Erinnerung braucht Orte.
Mit der Grab- und Gedenkstätte schafft die Schwulenberatung Berlin einen Raum für das, was oft unsichtbar geblieben ist: Lebensgeschichten, Beziehungen, Kämpfe und Biografien von lesbischen, schwulen, bisexuellen, trans* und queeren Menschen. Viele dieser Geschichten wurden über Jahrzehnte hinweg kaum dokumentiert, verdrängt oder gesellschaftlich marginalisiert.
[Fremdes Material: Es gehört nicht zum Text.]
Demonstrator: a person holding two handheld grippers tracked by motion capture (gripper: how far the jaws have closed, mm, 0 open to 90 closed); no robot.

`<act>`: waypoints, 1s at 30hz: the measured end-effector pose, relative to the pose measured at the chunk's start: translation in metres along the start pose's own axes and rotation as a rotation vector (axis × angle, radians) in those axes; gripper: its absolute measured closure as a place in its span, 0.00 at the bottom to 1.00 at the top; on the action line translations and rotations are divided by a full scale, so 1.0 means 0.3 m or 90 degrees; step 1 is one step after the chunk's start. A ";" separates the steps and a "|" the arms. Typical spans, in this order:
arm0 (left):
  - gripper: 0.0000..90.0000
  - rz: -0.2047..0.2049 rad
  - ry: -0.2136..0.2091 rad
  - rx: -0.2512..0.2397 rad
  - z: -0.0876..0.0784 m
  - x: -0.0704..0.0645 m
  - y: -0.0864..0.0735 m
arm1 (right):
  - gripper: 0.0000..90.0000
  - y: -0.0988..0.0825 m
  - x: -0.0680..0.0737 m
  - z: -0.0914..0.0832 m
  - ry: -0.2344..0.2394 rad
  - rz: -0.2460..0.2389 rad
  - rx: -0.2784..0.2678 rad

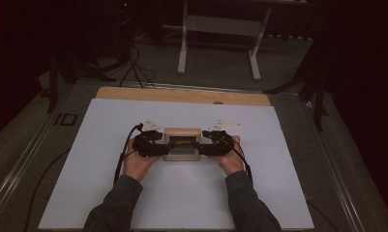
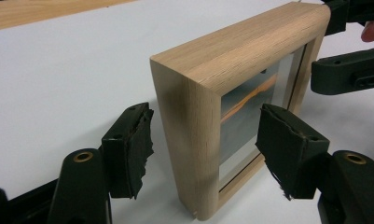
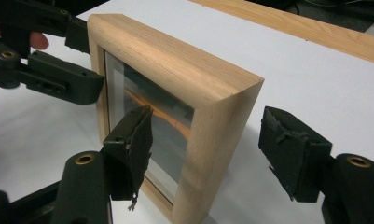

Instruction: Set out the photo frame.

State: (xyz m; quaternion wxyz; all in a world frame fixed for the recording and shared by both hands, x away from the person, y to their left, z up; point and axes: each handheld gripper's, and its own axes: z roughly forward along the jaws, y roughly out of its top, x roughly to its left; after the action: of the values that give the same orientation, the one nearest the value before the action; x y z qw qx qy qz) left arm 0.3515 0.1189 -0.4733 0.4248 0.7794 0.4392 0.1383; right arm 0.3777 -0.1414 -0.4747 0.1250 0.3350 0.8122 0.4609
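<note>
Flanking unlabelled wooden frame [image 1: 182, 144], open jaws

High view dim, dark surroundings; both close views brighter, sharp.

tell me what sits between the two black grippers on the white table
A deep light-wood picture frame with a glass front stands upright between the left gripper and the right gripper, seen in the high view. Each gripper's open jaws straddle one side of it.

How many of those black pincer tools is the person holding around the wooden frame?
2. The left gripper is in the person's left hand, at the left side of the wooden frame; the right gripper is in the right hand, at the frame's right side. Both have their jaws open around a frame edge.
</note>
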 end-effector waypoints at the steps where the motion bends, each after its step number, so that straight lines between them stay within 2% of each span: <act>1: 0.39 0.001 0.001 -0.002 -0.006 0.001 -0.001 | 0.38 -0.001 0.000 -0.004 -0.001 -0.001 -0.001; 8: 0.39 0.001 0.011 -0.010 -0.054 0.012 -0.014 | 0.38 -0.011 0.000 -0.040 -0.005 0.002 -0.007; 24: 0.40 -0.004 0.030 -0.002 -0.143 0.051 -0.074 | 0.38 -0.030 0.007 -0.096 -0.007 -0.017 0.003; 30: 0.40 0.000 0.040 0.005 -0.183 0.061 -0.119 | 0.38 -0.062 0.005 -0.127 -0.012 -0.011 0.008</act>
State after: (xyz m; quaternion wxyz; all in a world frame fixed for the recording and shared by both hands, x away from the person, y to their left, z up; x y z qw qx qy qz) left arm 0.3095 0.1724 -0.4711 0.4077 0.7764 0.4529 0.1608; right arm 0.3493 -0.1722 -0.4693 0.1344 0.3333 0.8166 0.4517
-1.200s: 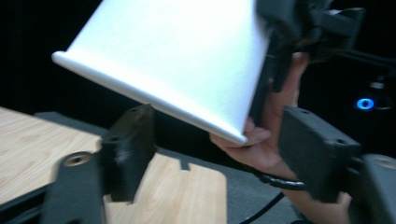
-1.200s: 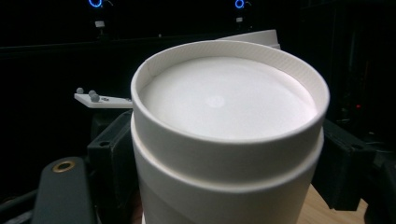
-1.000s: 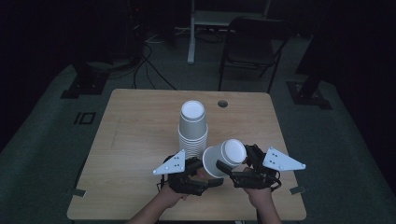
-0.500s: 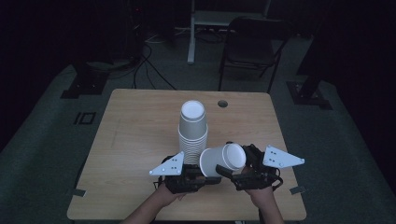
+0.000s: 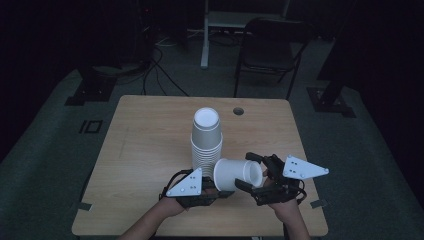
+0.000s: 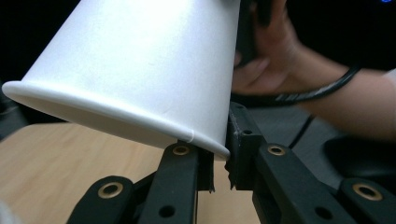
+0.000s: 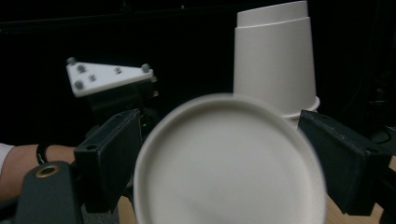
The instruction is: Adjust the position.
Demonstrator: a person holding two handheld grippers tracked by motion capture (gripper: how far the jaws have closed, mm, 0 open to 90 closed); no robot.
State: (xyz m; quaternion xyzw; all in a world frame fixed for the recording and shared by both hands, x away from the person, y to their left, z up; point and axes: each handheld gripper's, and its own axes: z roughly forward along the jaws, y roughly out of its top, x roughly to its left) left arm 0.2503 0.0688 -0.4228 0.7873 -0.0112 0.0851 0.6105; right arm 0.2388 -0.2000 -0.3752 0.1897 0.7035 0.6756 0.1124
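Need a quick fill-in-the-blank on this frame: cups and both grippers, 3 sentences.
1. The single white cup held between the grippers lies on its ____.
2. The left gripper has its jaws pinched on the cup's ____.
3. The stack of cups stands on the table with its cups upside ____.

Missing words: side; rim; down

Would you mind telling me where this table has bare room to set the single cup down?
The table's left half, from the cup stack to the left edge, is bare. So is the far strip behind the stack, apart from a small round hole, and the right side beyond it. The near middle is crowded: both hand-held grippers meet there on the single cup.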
Die Gedenkstätte versteht sich als Ort des würdevollen Erinnerns. Sie bewahrt die Namen und Spuren von Menschen, deren Leben Teil der Geschichte queerer Gemeinschaften in Berlin und darüber hinaus ist. Hier verbinden sich individuelles Gedenken und kollektives Gedächtnis. Daher war es ein besonderes Anliegen, die Grab- und Gedenkstätte künstlerisch so zu gestalten, dass sie sowohl einen Wiedererkennungswert hat als auch sich gleichzeitig in das denkmalgeschützte Ensemble des Friedhofs eingliedert. Der Künstler hat dazu ein sehr passendes Konzept vorgelegt, welches dank der großzügigen Unterstützung der Schachtsiek-Familienstiftung umgesetzt werden kann. Es verbindet auf künstlerische Weise das individuelle Trauern mit dem kollektiven Gedenken.
Ergänzt wird dieser Ort durch ein digitales Gedenkbuch, das Erinnerungen sammelt und zugänglich macht.